▸ **Requirement**
Leaving out all pictures, transcribe the lines below exactly, from the first through the line containing "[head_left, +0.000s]".

▸ **Provided data**
▽

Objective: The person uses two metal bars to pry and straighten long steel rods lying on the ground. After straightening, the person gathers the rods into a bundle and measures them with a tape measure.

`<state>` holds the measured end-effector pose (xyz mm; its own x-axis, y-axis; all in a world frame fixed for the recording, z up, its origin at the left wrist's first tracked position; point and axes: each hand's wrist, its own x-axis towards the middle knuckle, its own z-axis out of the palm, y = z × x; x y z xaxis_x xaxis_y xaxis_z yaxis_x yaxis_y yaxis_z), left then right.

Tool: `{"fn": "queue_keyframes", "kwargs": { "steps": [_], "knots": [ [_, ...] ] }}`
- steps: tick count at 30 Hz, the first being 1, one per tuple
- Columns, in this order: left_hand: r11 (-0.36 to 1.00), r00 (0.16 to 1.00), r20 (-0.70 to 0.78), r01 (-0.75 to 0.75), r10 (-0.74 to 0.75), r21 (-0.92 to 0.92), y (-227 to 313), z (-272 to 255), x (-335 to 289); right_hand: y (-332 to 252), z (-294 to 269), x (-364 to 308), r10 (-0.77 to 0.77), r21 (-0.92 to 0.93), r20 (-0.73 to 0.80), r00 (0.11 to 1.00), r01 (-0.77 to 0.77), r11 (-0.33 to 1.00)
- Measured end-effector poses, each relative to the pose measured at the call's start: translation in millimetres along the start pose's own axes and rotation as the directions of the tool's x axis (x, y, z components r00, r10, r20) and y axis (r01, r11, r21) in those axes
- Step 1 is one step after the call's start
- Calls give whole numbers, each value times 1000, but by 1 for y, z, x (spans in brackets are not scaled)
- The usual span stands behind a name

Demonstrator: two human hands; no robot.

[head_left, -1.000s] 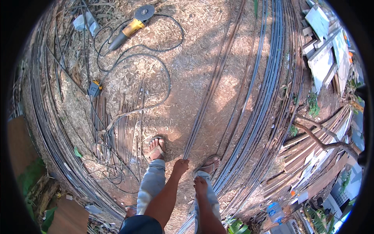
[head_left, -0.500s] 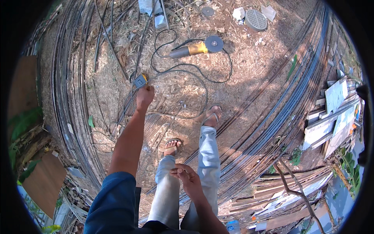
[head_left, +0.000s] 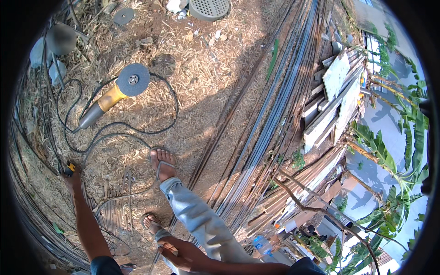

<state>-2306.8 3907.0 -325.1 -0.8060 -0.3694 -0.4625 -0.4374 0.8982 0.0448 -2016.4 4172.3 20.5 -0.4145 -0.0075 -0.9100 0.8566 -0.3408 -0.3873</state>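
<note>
At the left, my left hand (head_left: 74, 180) is closed around a small yellow-and-black tape measure (head_left: 69, 169), held low above the ground beside thin metal rods. My right hand (head_left: 181, 255) is near the lower middle, in front of my lower leg. Its fingers are curled and pinched together; whether anything small is between them is hidden. Ahead, between the hands and the far edge, a yellow-and-grey angle grinder (head_left: 106, 100) lies on the ground, its round cutting disc (head_left: 140, 73) facing up. A black power cord (head_left: 137, 132) loops around it.
Long steel bars (head_left: 262, 151) run diagonally across the ground on my right. Beyond them are stacked boards (head_left: 332, 96) and a bare branch (head_left: 316, 209). A round grate (head_left: 209, 8) and a loose disc (head_left: 123, 16) lie at the far side. My sandalled foot (head_left: 163, 162) stands near the cord.
My view has turned to the right, so the grinder and the bars now appear farther left. My left hand still holds the tape measure; my right hand stays pinched near my leg.
</note>
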Motion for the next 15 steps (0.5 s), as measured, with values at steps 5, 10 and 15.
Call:
{"fn": "queue_keyframes", "kwargs": {
  "steps": [5, 10, 15],
  "knots": [
    [883, 931, -343, -259, 121, -391, 71, -25, -103, 6, 2, 13, 108, -16, -46, 993, -108, 994],
    [450, 804, 488, 316, 341, -835, 123, -109, -252, 19, -2, 17, 272, 591, -83, 959, -172, 788],
    [771, -23, 915, 547, 403, -326, 88, -182, -404, -21, -46, -57, 168, 789, 177, 970, -242, 565]
  ]
}}
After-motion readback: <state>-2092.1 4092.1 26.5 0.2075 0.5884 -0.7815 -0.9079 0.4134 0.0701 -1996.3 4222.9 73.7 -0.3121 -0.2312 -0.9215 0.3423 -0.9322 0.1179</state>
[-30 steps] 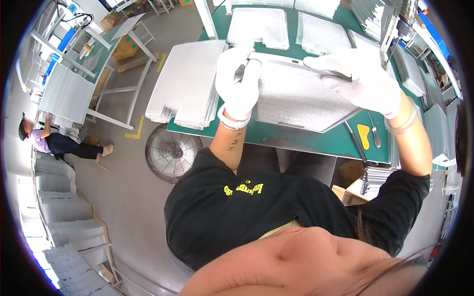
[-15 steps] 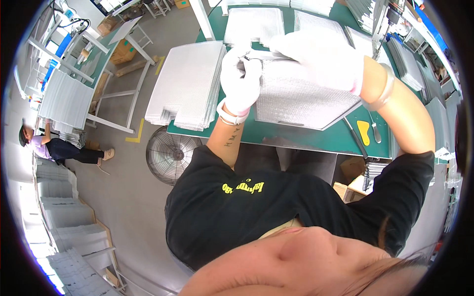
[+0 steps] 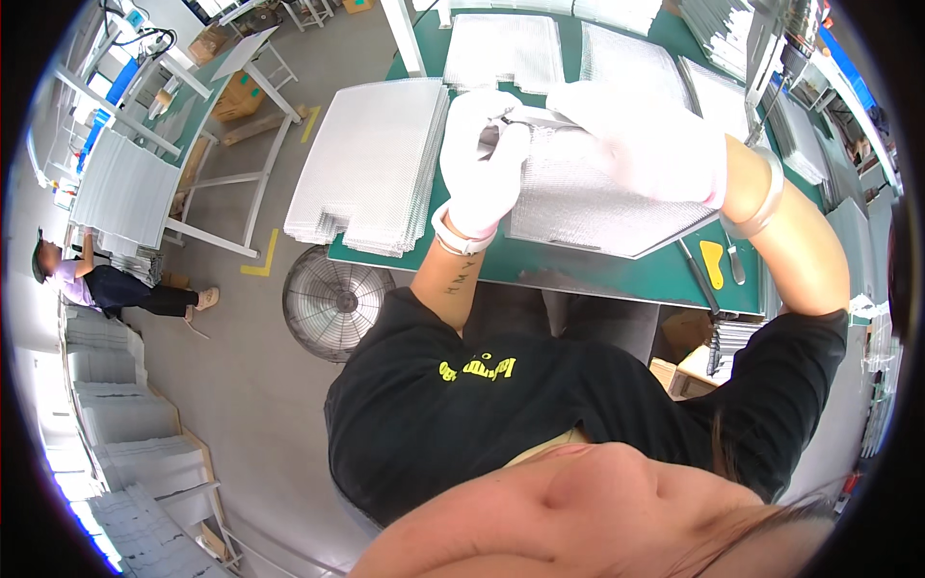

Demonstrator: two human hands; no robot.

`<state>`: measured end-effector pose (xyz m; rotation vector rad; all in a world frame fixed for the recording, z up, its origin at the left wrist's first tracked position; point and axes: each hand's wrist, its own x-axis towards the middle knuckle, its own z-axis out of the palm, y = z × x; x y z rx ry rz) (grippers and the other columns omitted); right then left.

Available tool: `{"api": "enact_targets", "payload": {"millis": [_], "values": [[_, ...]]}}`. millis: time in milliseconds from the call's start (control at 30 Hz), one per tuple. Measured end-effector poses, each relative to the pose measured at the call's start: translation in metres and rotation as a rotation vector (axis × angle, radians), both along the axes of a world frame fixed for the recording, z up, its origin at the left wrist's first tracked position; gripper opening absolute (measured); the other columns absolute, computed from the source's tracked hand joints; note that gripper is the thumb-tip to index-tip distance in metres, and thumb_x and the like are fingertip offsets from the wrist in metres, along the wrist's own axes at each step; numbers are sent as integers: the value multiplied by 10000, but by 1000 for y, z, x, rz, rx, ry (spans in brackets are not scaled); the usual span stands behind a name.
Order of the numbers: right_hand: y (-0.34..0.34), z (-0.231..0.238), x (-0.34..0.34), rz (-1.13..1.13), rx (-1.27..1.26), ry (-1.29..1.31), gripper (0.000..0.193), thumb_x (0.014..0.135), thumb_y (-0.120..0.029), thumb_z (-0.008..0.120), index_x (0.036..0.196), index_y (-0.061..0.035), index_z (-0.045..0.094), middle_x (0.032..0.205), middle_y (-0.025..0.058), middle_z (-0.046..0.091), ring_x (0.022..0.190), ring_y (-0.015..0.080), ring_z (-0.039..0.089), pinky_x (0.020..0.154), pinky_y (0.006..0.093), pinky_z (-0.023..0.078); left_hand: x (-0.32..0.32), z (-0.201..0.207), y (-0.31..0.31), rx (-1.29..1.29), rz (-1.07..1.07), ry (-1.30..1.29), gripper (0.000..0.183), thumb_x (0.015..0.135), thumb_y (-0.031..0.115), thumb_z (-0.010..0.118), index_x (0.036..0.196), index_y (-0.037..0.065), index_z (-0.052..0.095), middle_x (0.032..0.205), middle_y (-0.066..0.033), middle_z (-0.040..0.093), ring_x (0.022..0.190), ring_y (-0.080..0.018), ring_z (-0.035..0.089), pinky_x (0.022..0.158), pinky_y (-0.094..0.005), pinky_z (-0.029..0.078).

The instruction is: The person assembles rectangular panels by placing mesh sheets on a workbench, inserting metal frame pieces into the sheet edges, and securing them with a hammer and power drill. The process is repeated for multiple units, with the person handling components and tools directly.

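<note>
Head view: a silver mesh panel [image 3: 568,217] sits at two o'clock, over the green tabletop [image 3: 660,279]. The left hand [image 3: 480,173] pinches its ten-o'clock corner between thumb and curled fingers, probably to steady it. The right hand [image 3: 641,140] bends across the twelve-o'clock edge; its fingertips' grip I cannot tell. A yellow tool [image 3: 712,264] and a screwdriver [image 3: 736,263] lie toward four o'clock, presumably for easy reach.

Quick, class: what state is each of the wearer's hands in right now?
Left hand: closed, holding the upper-left corner of the framed mesh panel.
Right hand: over the panel's upper edge; open or closed cannot be told.
</note>
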<state>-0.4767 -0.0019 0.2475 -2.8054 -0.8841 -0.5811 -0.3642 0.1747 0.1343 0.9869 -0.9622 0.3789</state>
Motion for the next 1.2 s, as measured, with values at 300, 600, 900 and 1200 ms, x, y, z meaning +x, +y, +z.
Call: {"api": "enact_targets", "payload": {"millis": [300,600,900,1200], "values": [[-1,0,0,-11,-64,8,414,889,-52,621,1290,36,561,1149,237,648,1032,405,637,927,419,520,-4,3,3,-22,98,-2,276,846,-108,615,1103,-15,646,1021,-86,638,780,-102,611,657,-223,488],[5,-3,-4,-25,-123,-97,407,863,-18,618,1266,25,584,1125,227,662,1001,397,653,905,423,532,1,-2,1,-51,353,-206,262,829,-52,674,1087,-9,675,1025,-121,675,815,-181,646,669,-262,524],[1,-5,-4,68,-80,-124,399,862,-10,603,1255,54,581,1123,249,662,991,402,655,890,428,538,-12,3,9,-34,113,102,246,828,-98,646,1058,-15,674,1025,-103,657,818,-143,625,687,-259,516],[16,3,-10,-158,-183,-95,373,895,-260,658,1209,-59,660,1034,161,696,897,308,687,805,381,558,3,-6,-10,-47,-86,-86,384,837,-113,623,1193,-10,519,1031,-98,619,907,-154,617,795,-272,514]]}}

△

▸ **Reply**
Objective: The person uses two metal bars to pry and straighten long steel rods lying on the ground. After straightening, the person gathers the rods into a bundle and measures them with a tape measure.

`<state>` holds the measured end-effector pose (xyz mm; its own x-axis, y-axis; all in a world frame fixed for the recording, z up, its origin at the left wrist's first tracked position; point and axes: each hand's wrist, its own x-axis towards the middle knuckle, its own z-axis out of the palm, y = z × x; x y z xaxis_x xaxis_y xaxis_z yaxis_x yaxis_y yaxis_z), left then right.

Tool: `{"fn": "queue_keyframes", "kwargs": { "steps": [_], "knots": [ [_, ...] ] }}`
- steps: tick count at 30 Hz, the first being 1, one per tuple
- Columns, in this order: left_hand: r11 (-0.36 to 1.00), r00 (0.16 to 1.00), r20 (-0.70 to 0.78), r01 (-0.75 to 0.75), r10 (-0.74 to 0.75), r21 (-0.92 to 0.92), y (-227 to 313), z (-272 to 255), x (-335 to 289); right_hand: y (-332 to 252), z (-294 to 269), x (-364 to 308), r10 (-0.77 to 0.77), r21 (-0.92 to 0.93), r20 (-0.73 to 0.80), r00 (0.11 to 1.00), r01 (-0.77 to 0.77), r11 (-0.33 to 1.00)
- Measured end-effector poses, each relative to the pose measured at the call's start: translation in millimetres along the start pose's own axes and rotation as the directions of the tool's x axis (x, y, z components r00, r10, r20) and y axis (r01, r11, r21) in those axes
- Step 1 is one step after the call's start
- Calls give whole numbers, each value times 1000, but by 1 for y, z, x (spans in brackets are not scaled)
- The usual span stands behind a name

Demonstrator: two human hands; no robot.

[head_left, -1.000s] 
[head_left, -0.500s] 
[head_left, +0.000s] 

This completes the answer.